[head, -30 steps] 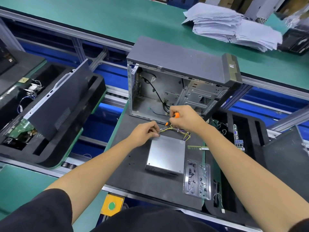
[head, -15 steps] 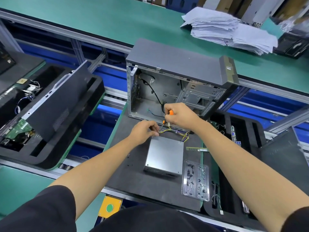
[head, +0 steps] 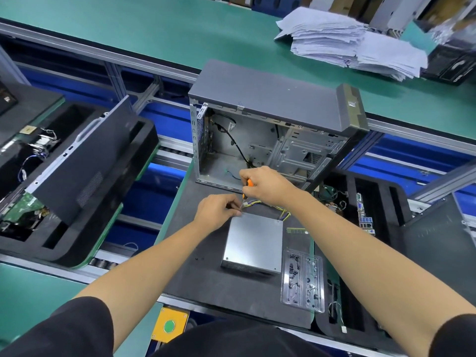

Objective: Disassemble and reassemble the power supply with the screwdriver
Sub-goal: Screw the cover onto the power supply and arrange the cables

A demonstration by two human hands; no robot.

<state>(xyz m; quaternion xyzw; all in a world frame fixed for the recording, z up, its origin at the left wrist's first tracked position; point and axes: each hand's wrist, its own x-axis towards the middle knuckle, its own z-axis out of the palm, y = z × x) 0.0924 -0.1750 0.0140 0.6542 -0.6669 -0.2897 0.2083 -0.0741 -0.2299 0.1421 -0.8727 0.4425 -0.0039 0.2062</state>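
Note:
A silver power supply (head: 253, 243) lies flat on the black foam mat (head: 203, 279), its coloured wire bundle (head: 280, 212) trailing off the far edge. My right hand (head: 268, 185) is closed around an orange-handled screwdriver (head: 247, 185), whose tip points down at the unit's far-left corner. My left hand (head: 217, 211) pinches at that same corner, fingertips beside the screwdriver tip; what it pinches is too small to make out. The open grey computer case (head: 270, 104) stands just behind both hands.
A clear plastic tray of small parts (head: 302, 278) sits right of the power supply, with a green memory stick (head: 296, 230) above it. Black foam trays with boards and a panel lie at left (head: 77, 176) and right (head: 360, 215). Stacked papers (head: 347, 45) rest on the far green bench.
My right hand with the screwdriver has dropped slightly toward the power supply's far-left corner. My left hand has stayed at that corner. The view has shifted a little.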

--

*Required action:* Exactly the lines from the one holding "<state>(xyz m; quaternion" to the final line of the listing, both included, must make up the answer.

*Result for this exercise:*
<state>(xyz m; quaternion xyzw; all in a world frame fixed for the recording, z up, its origin at the left wrist's first tracked position; point and axes: each hand's wrist, its own x-axis towards the middle knuckle, its own z-axis out of the palm, y = z × x) 0.0924 -0.1750 0.0140 0.6542 -0.6669 -0.2897 0.2083 -0.0741 -0.2299 0.1421 -0.8727 0.4425 -0.0039 0.2062</state>
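Note:
A silver power supply (head: 253, 243) lies flat on the black foam mat (head: 203, 279), its coloured wire bundle (head: 280, 212) trailing off the far edge. My right hand (head: 268, 185) is closed around an orange-handled screwdriver (head: 247, 185), whose tip points down at the unit's far-left corner. My left hand (head: 217, 211) pinches at that same corner, fingertips beside the screwdriver tip; what it pinches is too small to make out. The open grey computer case (head: 270, 104) stands just behind both hands.
A clear plastic tray of small parts (head: 302, 278) sits right of the power supply, with a green memory stick (head: 296, 230) above it. Black foam trays with boards and a panel lie at left (head: 77, 176) and right (head: 360, 215). Stacked papers (head: 347, 45) rest on the far green bench.
My right hand with the screwdriver has dropped slightly toward the power supply's far-left corner. My left hand has stayed at that corner. The view has shifted a little.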

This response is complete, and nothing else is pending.